> _TASK DIRECTIONS_: Aside from the pictures, copy the listing exactly.

> _DATA EXCERPT_:
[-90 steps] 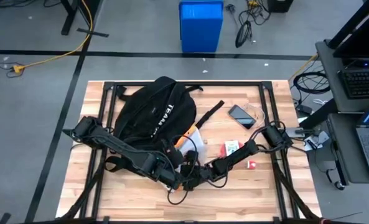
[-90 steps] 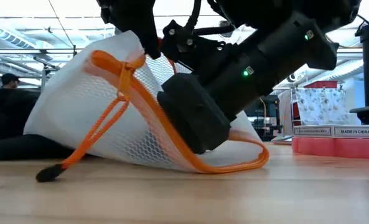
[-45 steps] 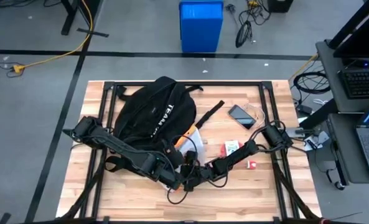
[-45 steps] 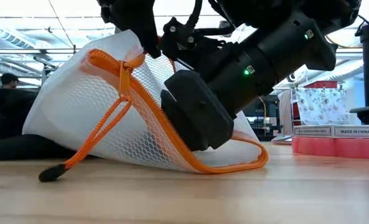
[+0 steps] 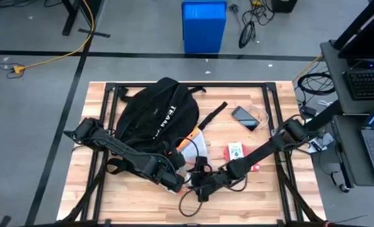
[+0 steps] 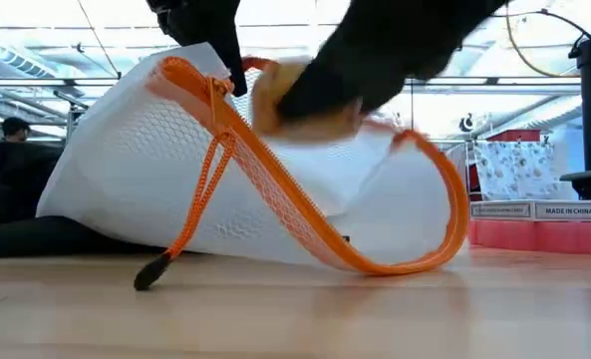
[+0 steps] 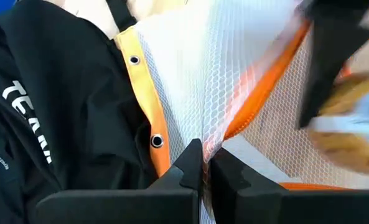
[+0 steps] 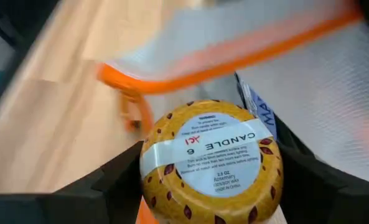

> _ANSWER BOX_:
[-90 steps] 
[-90 steps] 
[-45 steps] 
[-45 steps] 
[+0 steps] 
[+0 steps] 
[+0 steps] 
[+0 steps] 

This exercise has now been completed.